To prove that one wants to show that there the canonical curve is not injective.
For a genus 2 compact Riemann surface the canonical map is a map to $\mathbb{P}^1$ (which is genus 0) which if were injective then something absurd would have to happen. But what?
One possibile way I can think of the argument is if the canonical map were holomorphic then one could say that this map is surjective – since continuous image of a compact surface is compact and hence its closed in $\mathbb{P}^1$ and but its also open by being the image of a holomorphic map and hence by the connectedness of $\mathbb{P}^1$ it is surjective. So the canonical map for genus 2 Riemann surface would be a bijective holomorphism and which would in turn imply that topologically we have a homeomorphism from genus 2 to genus 0 and which is impossible. Hence proved by reductio absurdum. But I am not at all sure of the above argument!
4 One knows how the canonical map for hyperelliptic Riemann surfaces factors (as stated in question 2) and one also knows as to how they occur as normalizations of the algebraic curve $\{y^2 – \prod _{1}^{2g+2} (x-a_i) = 0\} U [0,0,1]$ (as a subset of $\mathbb{P}^2$) (..where the $a_i$ are distinct complex numbers..)

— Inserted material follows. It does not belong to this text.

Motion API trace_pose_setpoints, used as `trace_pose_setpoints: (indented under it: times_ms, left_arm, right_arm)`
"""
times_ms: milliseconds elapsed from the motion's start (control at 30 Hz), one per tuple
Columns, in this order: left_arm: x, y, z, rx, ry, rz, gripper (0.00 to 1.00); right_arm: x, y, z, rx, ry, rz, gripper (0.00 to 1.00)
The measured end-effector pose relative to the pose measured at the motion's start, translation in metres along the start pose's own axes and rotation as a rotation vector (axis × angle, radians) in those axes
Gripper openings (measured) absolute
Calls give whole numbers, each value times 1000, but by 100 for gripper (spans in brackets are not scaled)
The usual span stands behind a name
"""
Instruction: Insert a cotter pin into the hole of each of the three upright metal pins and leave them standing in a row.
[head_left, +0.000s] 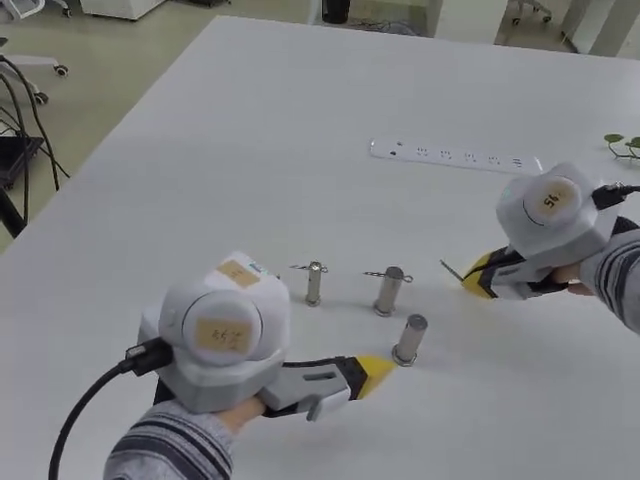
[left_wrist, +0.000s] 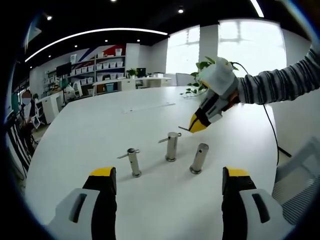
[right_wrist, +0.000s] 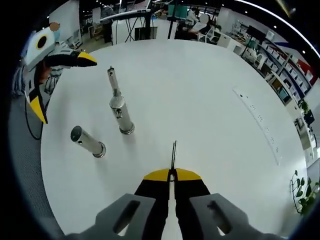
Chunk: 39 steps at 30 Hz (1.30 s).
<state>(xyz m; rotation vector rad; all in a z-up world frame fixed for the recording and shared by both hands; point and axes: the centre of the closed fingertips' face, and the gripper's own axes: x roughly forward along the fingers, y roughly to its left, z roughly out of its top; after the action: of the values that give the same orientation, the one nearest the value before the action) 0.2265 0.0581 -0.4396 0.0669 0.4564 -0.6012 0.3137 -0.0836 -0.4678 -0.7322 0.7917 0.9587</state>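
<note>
- Jaws: spread wide & empty on left gripper (left_wrist: 169, 174); pinched tight on right gripper (right_wrist: 172, 176) round spare cotter pin (right_wrist: 173, 152), its tip poking fwd past the yellow tips.
- Done, by the look of it: 2 of 3. Pin 1 (head_left: 314, 285) w/ cotter 1 (head_left: 303, 267) thru its top; pin 2 (head_left: 388, 292) likewise w/ cotter 2 (head_left: 375, 274).
- Left to do: pin 3 (head_left: 409, 342), top bare, no cotter in it. Hole too small to make out.
- All 3 upright on worktop (head_left: 300, 150), toward near edge, well in from left edge. Power strip (head_left: 455, 156) further back toward far edge.
- Spare cotter pin apparently held above worktop, near pin 2 & pin 3 on their right-edge side, touching neither.
- Left gripper low toward near edge, 1 yellow tip just beside pin 3, no contact visible. Prob. placed to steady it.
- Row: pin 1 & pin 2 side by side; pin 3 a bit out of line, closer to near edge. Might need a nudge after last insert, judging from head view.
- Est. approx 2/3 thru: 1 insert + maybe a tidy of the row to go.
</note>
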Motion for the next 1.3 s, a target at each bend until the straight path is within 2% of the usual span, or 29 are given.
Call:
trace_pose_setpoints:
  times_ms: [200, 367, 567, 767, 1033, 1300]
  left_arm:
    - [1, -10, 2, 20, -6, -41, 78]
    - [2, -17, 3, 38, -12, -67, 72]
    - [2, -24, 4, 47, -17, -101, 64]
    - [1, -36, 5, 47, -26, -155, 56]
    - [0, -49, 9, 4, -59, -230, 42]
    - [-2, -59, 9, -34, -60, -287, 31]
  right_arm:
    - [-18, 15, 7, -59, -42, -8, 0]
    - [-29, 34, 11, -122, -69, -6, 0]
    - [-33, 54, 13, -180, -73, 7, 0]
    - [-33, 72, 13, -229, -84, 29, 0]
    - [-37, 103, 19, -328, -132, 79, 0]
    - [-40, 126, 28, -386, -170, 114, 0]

From the above two facts how does it follow that if all these $a_i$ are permuted or affected by some $SL(2,\mathbb{Z})$ then the compact Riemann surface up there doesn't change?
Best Answer
Is false. There may be one or two preimages of the point at infinity. If your compact Riemann surface is written in affine coordinates as $y^2 = f(x)$, then the point at $\infty$ is a branch point if and only if $\deg f$ is odd.
The canonical map is ALWAYS holomorphic. This is clear from its definition.
Your argument is good.
First a nitpick: the point at infinity has coordinates $[0:1:0]$. If I understand you correctly, you wonder why you get an isomorphic curve when you permute the $a_i$ or act on them by an element $f$ of $\rm{SL}(2,\bf{Z})$. This is clear if you write down the two subsets of $\mathbf P^2$ that you get: you can then also write down an isomorphism in coordinates. If you permute the $a_i$, you get the same equation back and no isomorphism is needed.
If you move the $a_i$ around by an automorphism $f$ of $\mathbf P^1$ you have to be slightly careful, since in particular your $a_i$ might be moved off to infinity. But rationally you can write $$ x \mapsto \frac{ax+by}{cx+dy} \qquad y \mapsto \frac{y}{(cx+d)^{g+1}}$$ where $g$ is the genus of your curve, for the isomorphism. Verify this!